▶ _DATASET EXTRACT_
——————

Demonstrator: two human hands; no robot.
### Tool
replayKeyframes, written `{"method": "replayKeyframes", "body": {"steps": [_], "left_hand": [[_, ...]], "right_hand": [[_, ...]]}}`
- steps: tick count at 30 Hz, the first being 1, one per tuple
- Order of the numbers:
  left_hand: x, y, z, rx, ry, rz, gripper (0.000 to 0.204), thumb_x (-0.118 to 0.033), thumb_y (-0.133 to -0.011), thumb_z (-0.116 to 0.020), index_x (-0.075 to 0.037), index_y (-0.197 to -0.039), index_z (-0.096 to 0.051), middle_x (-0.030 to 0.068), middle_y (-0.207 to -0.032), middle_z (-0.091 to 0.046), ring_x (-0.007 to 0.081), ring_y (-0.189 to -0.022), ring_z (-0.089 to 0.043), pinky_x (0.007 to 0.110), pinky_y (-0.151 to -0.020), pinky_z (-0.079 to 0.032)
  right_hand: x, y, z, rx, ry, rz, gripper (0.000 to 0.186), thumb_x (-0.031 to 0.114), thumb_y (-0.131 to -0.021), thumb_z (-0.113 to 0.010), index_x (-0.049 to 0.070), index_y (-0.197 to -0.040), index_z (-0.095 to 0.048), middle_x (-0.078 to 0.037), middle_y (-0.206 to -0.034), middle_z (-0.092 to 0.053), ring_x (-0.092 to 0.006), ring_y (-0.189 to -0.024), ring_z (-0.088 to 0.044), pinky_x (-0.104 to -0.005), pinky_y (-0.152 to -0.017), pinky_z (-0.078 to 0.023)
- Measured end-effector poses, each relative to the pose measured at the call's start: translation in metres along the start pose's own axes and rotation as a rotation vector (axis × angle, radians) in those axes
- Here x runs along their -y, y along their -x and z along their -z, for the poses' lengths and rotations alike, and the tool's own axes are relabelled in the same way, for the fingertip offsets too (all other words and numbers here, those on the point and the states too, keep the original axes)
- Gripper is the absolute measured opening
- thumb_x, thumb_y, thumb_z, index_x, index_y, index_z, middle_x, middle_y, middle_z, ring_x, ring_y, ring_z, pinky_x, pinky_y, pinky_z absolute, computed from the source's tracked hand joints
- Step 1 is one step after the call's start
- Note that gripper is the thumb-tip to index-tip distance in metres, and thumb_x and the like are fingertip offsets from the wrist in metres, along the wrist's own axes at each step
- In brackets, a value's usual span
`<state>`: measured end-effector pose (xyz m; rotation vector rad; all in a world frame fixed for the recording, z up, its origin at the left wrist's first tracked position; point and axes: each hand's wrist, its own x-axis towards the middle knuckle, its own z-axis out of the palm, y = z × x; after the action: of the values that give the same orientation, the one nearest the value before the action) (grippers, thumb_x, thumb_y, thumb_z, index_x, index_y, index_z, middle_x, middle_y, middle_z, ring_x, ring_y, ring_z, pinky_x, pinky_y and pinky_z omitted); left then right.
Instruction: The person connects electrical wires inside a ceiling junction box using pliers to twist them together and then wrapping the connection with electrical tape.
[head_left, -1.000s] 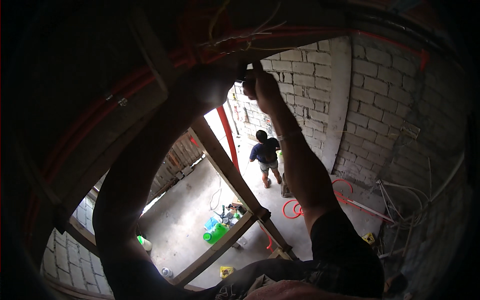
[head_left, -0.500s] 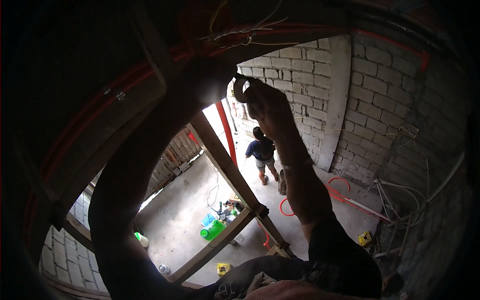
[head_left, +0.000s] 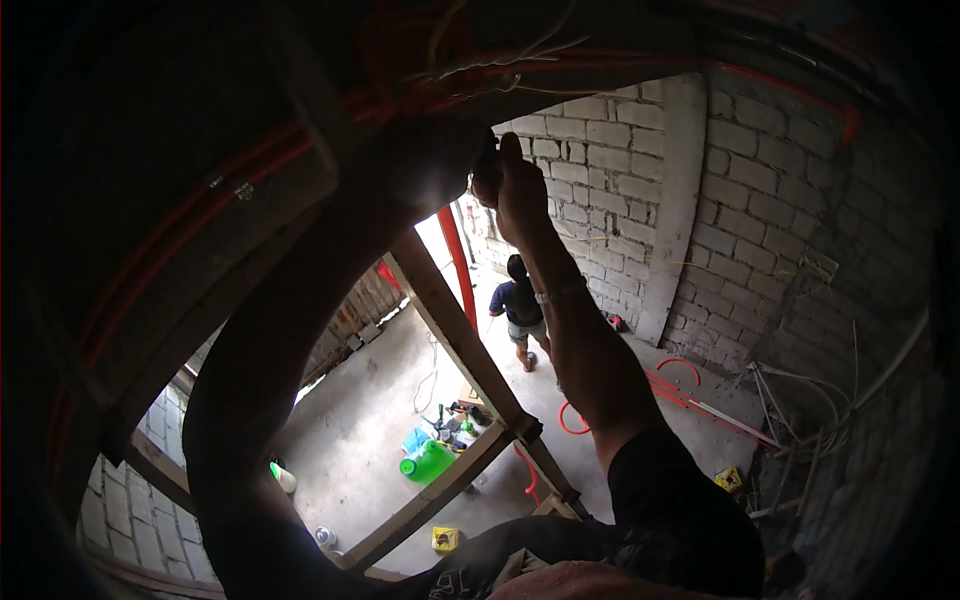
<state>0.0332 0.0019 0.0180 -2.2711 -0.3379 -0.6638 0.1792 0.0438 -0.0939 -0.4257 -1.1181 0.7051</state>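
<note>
Both my arms are raised overhead, and my hands meet just below the dark ceiling. My right hand is closed, thumb up, around a small dark roll of tape. Little of the roll shows at this angle. Against it on the left is my left hand, almost black in shadow, so its fingers cannot be made out. Above the hands, thin loose wires hang near red conduit pipes that run along the ceiling.
Wooden beams cross below me. On the concrete floor lie a green bottle among tools, yellow boxes and red tubing. Another person stands down there, near a block wall.
My right hand has moved slightly left and turned, its thumb now up. The roll's round opening, seen before, no longer shows. The left arm has shifted only a little.
</note>
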Motion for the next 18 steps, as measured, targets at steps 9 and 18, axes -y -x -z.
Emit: {"method": "replayKeyframes", "body": {"steps": [9, 18], "left_hand": [[-0.004, -0.006, -0.014, 0.077, -0.058, 0.005, 0.007, -0.013, -0.074, -0.059, -0.009, -0.079, -0.061, 0.0064, -0.073, -0.062, 0.0216, -0.069, -0.063, 0.033, -0.061, -0.051], [-0.002, -0.002, -0.01, 0.013, -0.012, -0.056, 0.008, -0.015, -0.078, -0.059, -0.009, -0.084, -0.058, 0.0096, -0.064, -0.061, 0.0255, -0.058, -0.062, 0.038, -0.053, -0.051]], "right_hand": [[0.026, 0.062, -0.012, -0.013, 0.352, 0.196, 0.021, 0.022, -0.084, -0.057, 0.002, -0.078, -0.061, 0.0, -0.055, -0.047, -0.0049, -0.047, -0.04, -0.0223, -0.044, -0.031], [0.081, -0.004, 0.02, 0.246, -0.403, -0.197, 0.022, 0.022, -0.09, -0.048, 0.011, -0.071, -0.052, 0.007, -0.053, -0.036, -0.0045, -0.041, -0.029, -0.0184, -0.04, -0.025]]}}
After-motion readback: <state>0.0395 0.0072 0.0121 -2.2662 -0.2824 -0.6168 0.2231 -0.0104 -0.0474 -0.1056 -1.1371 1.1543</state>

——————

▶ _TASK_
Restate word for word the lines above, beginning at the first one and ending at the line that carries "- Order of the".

▶ _EXERCISE ANSWER_
Demonstrator: two human hands; no robot.
### Tool
replayKeyframes, written `{"method": "replayKeyframes", "body": {"steps": [_], "left_hand": [[_, ...]], "right_hand": [[_, ...]]}}`
- steps: tick count at 30 Hz, the first being 1, one per tuple
- Order of the numbers:

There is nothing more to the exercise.